**PROBLEM DESCRIPTION**: Instruction for the entries that follow: retype exactly the lines from the line with "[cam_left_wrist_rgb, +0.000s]" to the line with "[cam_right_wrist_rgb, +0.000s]", both included, and omit all others.

#### SUPPLIED DATA ####

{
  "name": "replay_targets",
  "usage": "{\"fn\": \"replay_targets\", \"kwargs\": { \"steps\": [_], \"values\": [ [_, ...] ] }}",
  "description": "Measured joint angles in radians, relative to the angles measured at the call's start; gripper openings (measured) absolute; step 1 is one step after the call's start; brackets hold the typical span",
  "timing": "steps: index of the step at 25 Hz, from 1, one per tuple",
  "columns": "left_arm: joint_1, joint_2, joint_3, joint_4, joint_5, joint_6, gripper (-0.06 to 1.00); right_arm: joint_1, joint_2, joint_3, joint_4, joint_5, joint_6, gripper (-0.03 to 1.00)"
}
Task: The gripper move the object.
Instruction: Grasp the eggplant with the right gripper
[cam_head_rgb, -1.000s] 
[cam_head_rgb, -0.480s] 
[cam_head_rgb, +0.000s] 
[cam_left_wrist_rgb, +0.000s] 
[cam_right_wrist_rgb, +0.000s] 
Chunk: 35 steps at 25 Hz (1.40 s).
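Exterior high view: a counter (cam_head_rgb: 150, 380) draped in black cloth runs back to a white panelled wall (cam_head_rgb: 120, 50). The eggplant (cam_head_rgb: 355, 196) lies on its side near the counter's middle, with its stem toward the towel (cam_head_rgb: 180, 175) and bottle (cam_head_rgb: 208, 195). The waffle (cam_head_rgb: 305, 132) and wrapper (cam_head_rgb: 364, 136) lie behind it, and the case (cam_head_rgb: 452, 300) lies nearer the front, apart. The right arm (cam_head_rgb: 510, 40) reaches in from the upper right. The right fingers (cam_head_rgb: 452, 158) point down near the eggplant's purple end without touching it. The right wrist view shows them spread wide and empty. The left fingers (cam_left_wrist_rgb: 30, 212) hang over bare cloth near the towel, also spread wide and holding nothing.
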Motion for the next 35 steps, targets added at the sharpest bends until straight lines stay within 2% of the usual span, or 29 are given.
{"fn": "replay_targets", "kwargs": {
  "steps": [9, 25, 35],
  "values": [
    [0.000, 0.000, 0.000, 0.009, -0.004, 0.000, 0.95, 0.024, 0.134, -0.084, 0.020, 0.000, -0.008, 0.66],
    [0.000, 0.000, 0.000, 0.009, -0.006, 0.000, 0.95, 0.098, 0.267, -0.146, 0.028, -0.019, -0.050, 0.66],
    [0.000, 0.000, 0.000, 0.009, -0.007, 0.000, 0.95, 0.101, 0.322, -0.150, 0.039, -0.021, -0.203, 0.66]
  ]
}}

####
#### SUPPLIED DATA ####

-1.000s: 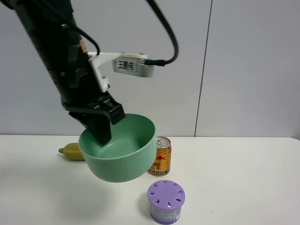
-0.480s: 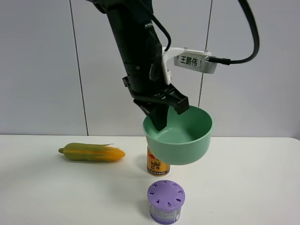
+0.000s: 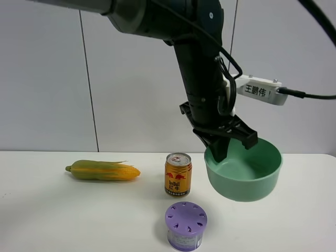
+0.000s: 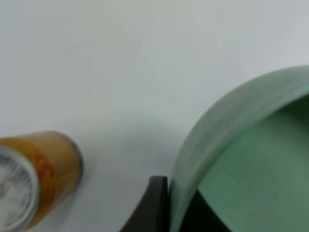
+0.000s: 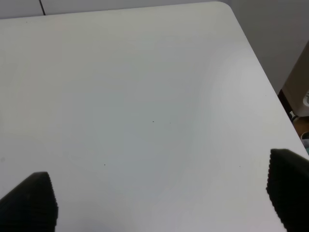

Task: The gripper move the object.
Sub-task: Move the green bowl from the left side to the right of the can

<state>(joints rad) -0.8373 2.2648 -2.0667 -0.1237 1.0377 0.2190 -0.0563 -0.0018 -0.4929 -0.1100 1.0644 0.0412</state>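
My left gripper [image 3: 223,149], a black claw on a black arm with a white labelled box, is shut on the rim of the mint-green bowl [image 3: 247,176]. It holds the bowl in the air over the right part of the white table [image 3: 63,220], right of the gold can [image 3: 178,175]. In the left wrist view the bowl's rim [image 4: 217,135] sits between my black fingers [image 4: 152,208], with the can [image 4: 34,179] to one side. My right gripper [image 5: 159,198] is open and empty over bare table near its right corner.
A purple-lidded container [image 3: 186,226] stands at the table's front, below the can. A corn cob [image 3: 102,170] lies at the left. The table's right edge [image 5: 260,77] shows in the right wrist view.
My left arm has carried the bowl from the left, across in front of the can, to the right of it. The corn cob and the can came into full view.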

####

**ANSWER AREA**:
[cam_left_wrist_rgb, +0.000s] 
[cam_right_wrist_rgb, +0.000s] 

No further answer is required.